Le mal de la situation ne se lasse pas, en effet, de reparaître ; les violences comprimées par la victoire de juin recommencent partout en paroles ; puissent-elles ne pas encore se traduire en actions ! Les clubs se rouvrent à Paris ; la présence des magistrats de police semble à peine contenir l’élan des orateurs. Des banquets de mauvais augure ont célébré dans nos villes les plus importantes le jour anniversaire de la fondation de la république. Les hauts fonctionnaires des départemens ont assisté sans dire mot à ces orgies politiques ; ils ont entendu la tête basse les sifflets et les huées dont on saluait l’assemblée nationale et le chef du pouvoir exécutif. Une abominable farandole s’est déployée, musique en avant, dans les rues de Toulouse, hurlant des heures entières : Vive Marat ! et vive la guillotine !

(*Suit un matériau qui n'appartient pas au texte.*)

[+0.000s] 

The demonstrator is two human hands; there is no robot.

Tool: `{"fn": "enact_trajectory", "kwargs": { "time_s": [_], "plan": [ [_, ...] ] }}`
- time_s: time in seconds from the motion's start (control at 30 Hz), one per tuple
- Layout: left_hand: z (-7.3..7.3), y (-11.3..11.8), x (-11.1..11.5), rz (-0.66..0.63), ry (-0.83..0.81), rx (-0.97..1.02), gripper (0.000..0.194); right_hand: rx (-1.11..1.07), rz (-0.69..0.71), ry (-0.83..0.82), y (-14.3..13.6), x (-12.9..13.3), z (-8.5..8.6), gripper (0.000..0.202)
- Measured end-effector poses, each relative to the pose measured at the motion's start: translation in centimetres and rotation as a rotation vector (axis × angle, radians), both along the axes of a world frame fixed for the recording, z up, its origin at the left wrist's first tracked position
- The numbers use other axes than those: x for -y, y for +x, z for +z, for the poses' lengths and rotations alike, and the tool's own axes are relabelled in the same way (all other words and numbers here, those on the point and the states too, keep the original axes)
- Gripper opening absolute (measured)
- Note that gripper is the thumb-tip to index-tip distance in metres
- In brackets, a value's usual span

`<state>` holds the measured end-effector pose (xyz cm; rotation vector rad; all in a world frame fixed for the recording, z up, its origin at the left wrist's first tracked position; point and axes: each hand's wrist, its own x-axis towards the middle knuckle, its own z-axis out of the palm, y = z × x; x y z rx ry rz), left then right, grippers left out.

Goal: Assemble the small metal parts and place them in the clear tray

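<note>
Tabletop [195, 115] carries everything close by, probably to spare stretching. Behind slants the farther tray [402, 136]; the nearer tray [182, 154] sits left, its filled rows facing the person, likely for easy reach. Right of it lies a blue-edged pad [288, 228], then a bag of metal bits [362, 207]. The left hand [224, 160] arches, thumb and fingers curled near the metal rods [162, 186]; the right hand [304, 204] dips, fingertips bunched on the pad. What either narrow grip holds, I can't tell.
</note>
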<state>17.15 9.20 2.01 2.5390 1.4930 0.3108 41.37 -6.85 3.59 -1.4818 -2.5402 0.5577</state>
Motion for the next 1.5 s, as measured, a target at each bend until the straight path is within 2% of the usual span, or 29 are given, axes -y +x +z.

On se rappelle cette coïncidence singulière qui soulevait tantôt une capitale, tantôt une autre en Europe, à l’approche de nos événemens de mai et de juin. Cette agitation européenne s’est encore reproduite dans le milieu de septembre ; elle a fait à Francfort l’explosion sanglante qui déshonore à jamais ses auteurs. Il semblerait, en vérité, que l’émeute était partout à nous attendre. M. Ledru-Rollin n’a pas voulu qu’elle attendit tout-à-fait pour rien ; il a daigné lui jeter en pâture son magnifique discours du Châlet. M. Ledru-Rollin avait convoqué le ban et l’arrière-ban pour fêter à sa manière la commémoration du 22 septembre 1792. Le mot d’ordre de cette commémoration travestie arrivait sans doute de Paris en province ; c’était bien le moins que Paris obéit lui-même à la consigne. M. Ledru-Rollin a célébré la banqueroute dans ce langage pâteux et boursoufflé qu’il prend pour de l’éloquence, parce qu’il amène l’écume aux lèvres. La banqueroute organisée, la vie d’expédiens, la propagande à coups de fusil par toute l’Europe, voilà la révolution et la république, selon la cervelle de M. Ledru-Rollin. C’est traiter la patrie comme un fils de famille traiterait sa fortune, la mangeant à belles dents pour courir ensuite les caravanes. Tout le monde n’aime pas ces habitudes-là. M. Ledru-Rollin avait encore une place sur la scène politique, s’il eût été autre chose qu’un acteur médiocre, luttant contre sa vocation pour s’approprier un rôle qui ne lui va pas. Avec du naturel, il pouvait être un personnage dans un certain ordre d’idées et d’espérances ; mais, malgré ses joues fleuries et sa rondeur de bon vivant, il a prétendu jouer les Dantons ; c’est là ce qui l’a perdu. Le public siffle, parce qu’il ne veut pas croire qu’on soit si méchant quand on se porte si bien. Ce qu’il pardonne le moins, c’est qu’on veuille lui faire peur lorsqu’on n’est pas né terrible.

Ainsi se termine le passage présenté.